One issue which the paper indirectly raises is the role of different approaches to the conceptual and mathematical theory of our field. One of the appeals of the field is its totally international character yet, inevitably, broad and hazily defined national contrasts are visible.
Thus Professor Efron links “traditional” statistical theory to Neyman and Pearson. Yet the two set out to clarify earlier work of R.A. Fisher, first with Fisher’s encouragement, which only later turned to destructive hostility. The mathematical clarity of Neyman’s work is, of course, appealing but it may be argued that its overformalization continues to lead to misunderstanding, unproductive discussion and rigidity concerning, in particular, the role of significance tests.
The Nordic approaches have made an important and distinctive contribution to the field. See, in particular, the recent fine account of Rolf Sundberg, Statistical modelling by exponential families, stemming from the much earlier contribution of Per Martin-Lof. In the UK, Egon Pearson played a distinctive role in the development of our subject. He mostly had a preference for numerical illustration and was deeply involved in applications, stemming in part from an early visit he made to Bell Labs.

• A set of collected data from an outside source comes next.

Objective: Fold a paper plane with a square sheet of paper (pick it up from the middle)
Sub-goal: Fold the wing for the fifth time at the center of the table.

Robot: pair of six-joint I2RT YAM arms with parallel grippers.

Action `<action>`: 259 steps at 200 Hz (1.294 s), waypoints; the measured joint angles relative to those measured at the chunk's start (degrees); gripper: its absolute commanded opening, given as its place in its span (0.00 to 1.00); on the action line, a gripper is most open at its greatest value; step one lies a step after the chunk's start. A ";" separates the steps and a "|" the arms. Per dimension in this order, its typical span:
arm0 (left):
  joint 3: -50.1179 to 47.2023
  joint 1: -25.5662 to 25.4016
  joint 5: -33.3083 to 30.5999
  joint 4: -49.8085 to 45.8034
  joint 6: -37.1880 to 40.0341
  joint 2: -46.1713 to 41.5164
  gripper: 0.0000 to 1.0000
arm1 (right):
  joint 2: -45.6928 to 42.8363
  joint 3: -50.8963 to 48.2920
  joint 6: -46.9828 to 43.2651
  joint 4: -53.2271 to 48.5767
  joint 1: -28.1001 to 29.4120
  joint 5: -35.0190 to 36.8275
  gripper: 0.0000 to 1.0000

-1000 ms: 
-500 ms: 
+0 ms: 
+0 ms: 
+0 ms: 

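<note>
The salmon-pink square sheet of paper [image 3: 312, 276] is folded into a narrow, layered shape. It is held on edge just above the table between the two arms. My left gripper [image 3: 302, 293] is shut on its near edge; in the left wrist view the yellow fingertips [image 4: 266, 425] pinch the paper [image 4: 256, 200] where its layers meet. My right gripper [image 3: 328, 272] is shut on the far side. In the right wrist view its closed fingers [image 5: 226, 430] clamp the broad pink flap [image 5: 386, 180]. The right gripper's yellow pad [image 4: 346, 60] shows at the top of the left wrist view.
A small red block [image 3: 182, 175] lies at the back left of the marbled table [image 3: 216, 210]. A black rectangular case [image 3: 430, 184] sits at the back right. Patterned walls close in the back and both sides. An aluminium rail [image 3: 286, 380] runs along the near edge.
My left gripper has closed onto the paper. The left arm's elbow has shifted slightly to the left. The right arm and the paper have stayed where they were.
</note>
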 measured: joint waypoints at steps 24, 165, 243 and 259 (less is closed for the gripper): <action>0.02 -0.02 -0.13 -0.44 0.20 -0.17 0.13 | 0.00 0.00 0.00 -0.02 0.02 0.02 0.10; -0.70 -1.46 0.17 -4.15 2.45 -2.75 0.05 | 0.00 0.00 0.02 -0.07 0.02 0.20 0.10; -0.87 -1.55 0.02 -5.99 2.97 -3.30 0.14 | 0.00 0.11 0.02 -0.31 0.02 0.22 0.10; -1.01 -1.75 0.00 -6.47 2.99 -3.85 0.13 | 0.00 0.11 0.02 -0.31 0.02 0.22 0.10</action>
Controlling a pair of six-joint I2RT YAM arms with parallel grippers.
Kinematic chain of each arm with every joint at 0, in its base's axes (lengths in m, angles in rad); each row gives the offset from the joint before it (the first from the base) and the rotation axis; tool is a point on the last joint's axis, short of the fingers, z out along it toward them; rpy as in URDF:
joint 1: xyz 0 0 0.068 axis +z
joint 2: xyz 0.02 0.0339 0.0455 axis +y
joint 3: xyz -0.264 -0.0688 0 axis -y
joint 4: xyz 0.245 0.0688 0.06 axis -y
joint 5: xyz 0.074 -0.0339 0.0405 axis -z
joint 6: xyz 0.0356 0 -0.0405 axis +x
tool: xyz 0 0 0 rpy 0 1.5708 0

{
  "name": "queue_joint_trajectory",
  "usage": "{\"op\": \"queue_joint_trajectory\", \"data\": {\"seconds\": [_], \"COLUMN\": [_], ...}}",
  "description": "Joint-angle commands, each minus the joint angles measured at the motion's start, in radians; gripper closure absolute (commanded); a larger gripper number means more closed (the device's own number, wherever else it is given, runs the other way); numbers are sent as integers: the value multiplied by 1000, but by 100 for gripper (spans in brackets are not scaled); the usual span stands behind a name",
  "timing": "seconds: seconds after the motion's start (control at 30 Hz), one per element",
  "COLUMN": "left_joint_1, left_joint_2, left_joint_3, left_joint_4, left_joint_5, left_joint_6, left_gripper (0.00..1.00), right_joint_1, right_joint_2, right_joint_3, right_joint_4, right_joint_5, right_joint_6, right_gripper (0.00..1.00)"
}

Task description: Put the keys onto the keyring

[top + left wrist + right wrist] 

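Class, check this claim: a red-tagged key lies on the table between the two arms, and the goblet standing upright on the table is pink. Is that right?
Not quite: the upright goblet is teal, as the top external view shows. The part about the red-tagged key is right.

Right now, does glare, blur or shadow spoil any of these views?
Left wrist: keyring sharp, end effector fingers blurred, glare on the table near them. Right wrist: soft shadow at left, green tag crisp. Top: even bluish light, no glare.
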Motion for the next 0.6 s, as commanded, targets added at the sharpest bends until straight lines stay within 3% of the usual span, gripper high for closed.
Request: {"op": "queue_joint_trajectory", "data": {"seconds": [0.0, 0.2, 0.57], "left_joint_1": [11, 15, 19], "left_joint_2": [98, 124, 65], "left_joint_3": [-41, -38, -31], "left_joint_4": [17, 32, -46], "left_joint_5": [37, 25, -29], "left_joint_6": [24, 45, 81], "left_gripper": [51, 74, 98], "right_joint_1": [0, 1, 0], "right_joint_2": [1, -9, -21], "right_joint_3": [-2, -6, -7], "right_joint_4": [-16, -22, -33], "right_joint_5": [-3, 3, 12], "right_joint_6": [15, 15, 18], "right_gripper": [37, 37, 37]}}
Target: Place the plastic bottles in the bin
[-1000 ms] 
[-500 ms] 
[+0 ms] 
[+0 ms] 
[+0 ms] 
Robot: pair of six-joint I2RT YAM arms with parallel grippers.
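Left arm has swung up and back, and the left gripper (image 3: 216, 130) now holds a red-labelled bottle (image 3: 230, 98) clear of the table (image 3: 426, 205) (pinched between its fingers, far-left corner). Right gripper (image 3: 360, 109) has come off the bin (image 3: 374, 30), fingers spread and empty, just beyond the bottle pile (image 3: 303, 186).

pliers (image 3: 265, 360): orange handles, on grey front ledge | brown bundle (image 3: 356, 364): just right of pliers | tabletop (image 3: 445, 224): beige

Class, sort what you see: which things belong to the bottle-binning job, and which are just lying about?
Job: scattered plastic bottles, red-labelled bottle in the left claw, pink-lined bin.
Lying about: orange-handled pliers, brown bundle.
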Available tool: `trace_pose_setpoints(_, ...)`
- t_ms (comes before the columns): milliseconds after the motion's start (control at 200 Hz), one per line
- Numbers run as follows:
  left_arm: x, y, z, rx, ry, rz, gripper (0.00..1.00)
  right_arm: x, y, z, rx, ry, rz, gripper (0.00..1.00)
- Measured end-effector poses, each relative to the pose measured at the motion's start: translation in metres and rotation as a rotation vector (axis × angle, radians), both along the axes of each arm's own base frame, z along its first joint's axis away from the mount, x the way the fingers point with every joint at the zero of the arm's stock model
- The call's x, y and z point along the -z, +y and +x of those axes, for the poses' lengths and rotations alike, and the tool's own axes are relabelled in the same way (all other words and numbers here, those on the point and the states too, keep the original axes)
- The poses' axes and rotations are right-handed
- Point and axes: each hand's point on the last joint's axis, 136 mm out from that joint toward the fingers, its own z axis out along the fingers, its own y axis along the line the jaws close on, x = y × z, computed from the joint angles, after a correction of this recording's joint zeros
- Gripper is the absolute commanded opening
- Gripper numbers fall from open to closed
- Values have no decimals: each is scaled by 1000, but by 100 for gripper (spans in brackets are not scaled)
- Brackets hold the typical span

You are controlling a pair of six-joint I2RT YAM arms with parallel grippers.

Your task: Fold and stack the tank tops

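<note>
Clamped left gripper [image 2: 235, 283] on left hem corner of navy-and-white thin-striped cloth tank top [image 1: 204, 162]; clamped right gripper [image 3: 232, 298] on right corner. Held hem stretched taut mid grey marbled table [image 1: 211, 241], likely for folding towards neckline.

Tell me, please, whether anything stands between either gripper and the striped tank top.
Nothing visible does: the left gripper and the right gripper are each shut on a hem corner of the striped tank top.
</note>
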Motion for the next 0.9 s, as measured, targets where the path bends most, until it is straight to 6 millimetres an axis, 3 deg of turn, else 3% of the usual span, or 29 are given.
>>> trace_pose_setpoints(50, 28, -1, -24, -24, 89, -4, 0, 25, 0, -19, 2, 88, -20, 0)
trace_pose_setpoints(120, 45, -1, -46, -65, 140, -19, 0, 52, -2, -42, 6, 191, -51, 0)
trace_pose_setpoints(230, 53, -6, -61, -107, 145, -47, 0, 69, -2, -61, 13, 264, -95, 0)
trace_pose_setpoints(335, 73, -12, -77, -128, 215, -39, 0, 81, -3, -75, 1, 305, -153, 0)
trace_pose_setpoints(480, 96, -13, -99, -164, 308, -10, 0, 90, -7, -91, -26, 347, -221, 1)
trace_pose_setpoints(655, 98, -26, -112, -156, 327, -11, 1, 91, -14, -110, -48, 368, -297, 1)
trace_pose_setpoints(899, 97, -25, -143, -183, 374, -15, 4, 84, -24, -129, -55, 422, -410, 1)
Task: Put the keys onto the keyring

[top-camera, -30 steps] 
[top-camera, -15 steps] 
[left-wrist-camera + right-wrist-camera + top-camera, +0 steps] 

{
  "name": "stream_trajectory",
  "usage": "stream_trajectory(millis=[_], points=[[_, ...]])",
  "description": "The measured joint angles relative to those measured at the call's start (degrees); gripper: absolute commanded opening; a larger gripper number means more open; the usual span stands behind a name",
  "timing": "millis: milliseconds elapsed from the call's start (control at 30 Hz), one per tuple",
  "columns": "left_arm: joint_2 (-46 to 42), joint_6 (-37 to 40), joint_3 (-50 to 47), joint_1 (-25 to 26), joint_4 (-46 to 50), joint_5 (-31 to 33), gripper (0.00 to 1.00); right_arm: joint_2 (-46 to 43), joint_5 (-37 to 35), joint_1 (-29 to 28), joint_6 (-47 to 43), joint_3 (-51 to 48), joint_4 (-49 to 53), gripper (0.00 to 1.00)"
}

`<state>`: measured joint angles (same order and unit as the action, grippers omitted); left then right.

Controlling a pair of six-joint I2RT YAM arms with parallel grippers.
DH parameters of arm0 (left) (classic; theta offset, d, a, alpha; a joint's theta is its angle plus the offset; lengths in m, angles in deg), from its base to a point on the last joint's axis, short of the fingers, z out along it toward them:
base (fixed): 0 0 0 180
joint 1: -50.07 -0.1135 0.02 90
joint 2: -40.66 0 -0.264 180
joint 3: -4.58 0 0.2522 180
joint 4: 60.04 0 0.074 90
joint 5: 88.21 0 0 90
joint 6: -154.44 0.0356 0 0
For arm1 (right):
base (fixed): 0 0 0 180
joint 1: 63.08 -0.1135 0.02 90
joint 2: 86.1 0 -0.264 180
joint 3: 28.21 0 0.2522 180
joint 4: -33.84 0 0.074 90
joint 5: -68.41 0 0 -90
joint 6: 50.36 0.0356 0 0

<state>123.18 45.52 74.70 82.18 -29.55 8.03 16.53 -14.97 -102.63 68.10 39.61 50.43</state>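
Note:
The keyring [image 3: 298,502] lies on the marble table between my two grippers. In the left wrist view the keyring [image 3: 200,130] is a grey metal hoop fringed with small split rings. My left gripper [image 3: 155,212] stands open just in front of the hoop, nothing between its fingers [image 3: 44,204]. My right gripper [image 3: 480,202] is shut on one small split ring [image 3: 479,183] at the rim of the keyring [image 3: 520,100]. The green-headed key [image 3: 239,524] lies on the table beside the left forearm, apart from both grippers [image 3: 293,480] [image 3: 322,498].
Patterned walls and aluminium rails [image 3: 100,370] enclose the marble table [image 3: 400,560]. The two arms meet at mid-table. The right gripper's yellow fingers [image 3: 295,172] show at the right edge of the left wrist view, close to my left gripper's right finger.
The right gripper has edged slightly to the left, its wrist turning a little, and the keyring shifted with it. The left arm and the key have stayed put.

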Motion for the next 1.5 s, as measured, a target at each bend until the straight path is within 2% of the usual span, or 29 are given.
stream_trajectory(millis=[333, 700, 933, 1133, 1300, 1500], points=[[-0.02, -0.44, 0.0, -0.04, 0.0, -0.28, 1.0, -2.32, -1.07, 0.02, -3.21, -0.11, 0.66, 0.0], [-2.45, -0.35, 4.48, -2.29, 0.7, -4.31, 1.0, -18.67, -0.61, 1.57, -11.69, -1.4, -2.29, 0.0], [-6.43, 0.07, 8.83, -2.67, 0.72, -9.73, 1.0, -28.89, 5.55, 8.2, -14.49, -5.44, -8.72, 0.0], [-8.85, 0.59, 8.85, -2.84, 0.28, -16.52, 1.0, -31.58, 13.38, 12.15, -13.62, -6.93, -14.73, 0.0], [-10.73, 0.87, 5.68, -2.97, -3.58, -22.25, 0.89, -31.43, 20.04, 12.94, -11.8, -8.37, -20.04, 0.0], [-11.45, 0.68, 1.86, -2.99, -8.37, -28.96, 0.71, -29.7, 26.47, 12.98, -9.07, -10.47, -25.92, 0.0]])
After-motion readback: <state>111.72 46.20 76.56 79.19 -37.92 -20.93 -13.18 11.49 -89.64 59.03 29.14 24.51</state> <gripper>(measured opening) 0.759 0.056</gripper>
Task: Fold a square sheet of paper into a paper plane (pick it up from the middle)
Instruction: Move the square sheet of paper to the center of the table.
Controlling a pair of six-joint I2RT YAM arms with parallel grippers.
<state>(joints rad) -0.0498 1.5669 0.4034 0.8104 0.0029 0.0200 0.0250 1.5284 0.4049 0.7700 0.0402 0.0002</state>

One of the great masterpieces of our field, largely unread nowadays, is M.S. Bartlett’s (1958) Introduction to stochastic processes and their application and Bartlett’s influence on statistical development, at least in UK, was second only to Fisher’s. See, for example, his treatment in 1937 of asymptotic theory in which the dimension of the parameter space increases proportionally to sample size. One of the themes of his wide-ranging work was the use of specific stochastic processes, Markov chains, generalized birth-death processes and others, for the detailed interpretation of biological or physical science data; his final post was as Professor of Biomathematics. An aspect of both Fisher’s and Bartlett’s work, which I must admit I admire, is a total lack of concern with formal mathematical regularity conditions which, of course subject to due care, typically contribute little to understanding. Professor Efron in his theoretical papers manages with great skill and panache to combine careful mathematical discussion with judicious statistical emphasis. Special stochastic models probably tend nowadays to be treated much more often by computer simulation than by mathematical analysis of the differential equations involved with obvious gains and some loss, especially when the model is intended to lead to semi-qualitative understanding of an empirical phenomenon. The aethos is rather different from the use of families of regression-type models and even more so from that of machine learning, the latter achieving very specific purposes often with high effectiveness, as Professor Efron’s discussion so elegantly illustrates. But how useful are they as a guide to deeper interpretation or for broader context prediction?
I reemphasize my admiration for Professor Efron’s work and for this paper.